Resident life blog

August 2013 – Avid baker turns doctor

By Emily Godbout, D.O.
Pediatric resident

My mother bought me a top of the line, stainless steel KitchenAid mixer when I moved to Richmond and settled into my 1920’s bungalow style house. I regret to inform you; while I was an avid baker, it sat on my kitchen countertop for months waiting for the first jolt of electricity to send its robust paddle into a frenzy. It laid dormant and unused for an important reason: I was busy, and starting my intern year as a pediatric resident at Children’s Hospital of Richmond at VCU (CHoR). Instead of calculating and measuring the exact amount of almond flour necessary for a perfectly formed French macaroon, I suddenly found myself calculating sedation drips, morphine PCAs and carbohydrate to insulin ratios. Instead of adding lemon juice or powdered sugar to create various consistencies of royal icing, I was increasing and decreasing sugars and electrolytes in total parenteral nutrition for children with various, chronic conditions. Every step along the way with every calculation and every measurement, there was someone supporting me. That someone often included co-interns, senior residents and attending physicians but was frequently expanded to nurses, pharmacists (I love you Shelia Pedigo!), respiratory therapists, etc., etc.!

The support and training at CHoR has been, for lack of a better word, awesome. I looked to my senior residents for guidance, confidence and advice. I often think of a particular night of my intern year, in which my senior resident was brilliant and cool in a situation that presented itself as chaotic and tragic. He effortlessly made a quick assessment of a sick patient and ordered the appropriate tests and interventions to ensure the best possible medical care and evidence based medicine. That night he had what I like to call an unshakable decency. I found myself proud that this is who I could be at the end of my training. I knew in this moment that I had chosen the right program to teach me the skills and knowledge to handle any situation with an unshakable decency.

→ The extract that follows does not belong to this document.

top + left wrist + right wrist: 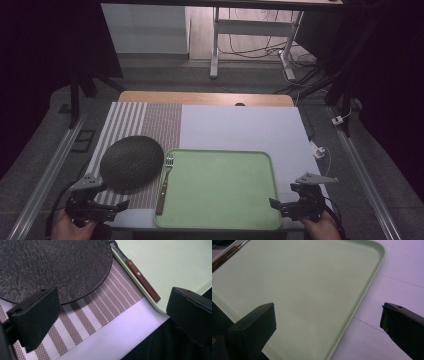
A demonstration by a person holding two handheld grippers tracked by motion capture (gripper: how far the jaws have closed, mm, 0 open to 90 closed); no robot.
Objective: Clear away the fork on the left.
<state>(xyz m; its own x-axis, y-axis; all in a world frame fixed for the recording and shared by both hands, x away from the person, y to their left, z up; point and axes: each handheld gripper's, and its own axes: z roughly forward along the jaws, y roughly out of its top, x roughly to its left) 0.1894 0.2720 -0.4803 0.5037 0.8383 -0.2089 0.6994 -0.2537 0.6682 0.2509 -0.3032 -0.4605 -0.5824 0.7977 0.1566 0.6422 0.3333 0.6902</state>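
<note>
A light green tray point(225, 185) lies at the table's near middle, bare inside. A fork with a brown wooden handle point(164, 187) rests along the tray's left rim, tines pointing away; its handle point(142, 280) lies on the rim point(150, 302). A dark round mat point(131, 162) lies on a striped placemat point(145, 122) left of the tray. My left gripper point(107, 210) stands open at the near left corner, over the placemat's near edge point(82, 320). My right gripper point(282, 206) stands open at the tray's near right corner point(352, 315), nothing between its jaws.
A white cloth point(240, 127) covers the table beyond and beside the tray. The wooden table edge point(205, 98) runs along the far side. A desk frame and cables point(255, 45) stand on the floor beyond. Metal rails point(45, 175) flank the table.
</note>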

As I became more comfortable in the program and more efficient in my work and personal life, I busted out the butter and sugar for their first taste in a high-class, stainless steel mixing bowl. I threw the most excellent mini-dessert soiree for my co-residents. The night was filled with laughs and (more importantly) cheesecakes, cake pops, whoopie pies, apple pies, cupcakes, Rice Krispies, Bavarian sugar cookies with royal icing, butterscotch cookies and a self-serve ice cream buffet. While we certainly are a very health conscious group, we allowed a night of indulgence to break-in my KitchenAid mixer.

As I start my second year as a senior resident, I think back to my favorite Albert Camus works. I always found his words eloquent but his messages simple. I would summarize them as this:

  • Reduce the total sum of suffering in the world.
  • Speak up for those who cannot.

I continuously strive to live by these rules. I am proud and honored to be part of a group, a family or whatever you would like to call it that supports me and supports my goals of caring for and advocating for our most precious population: children.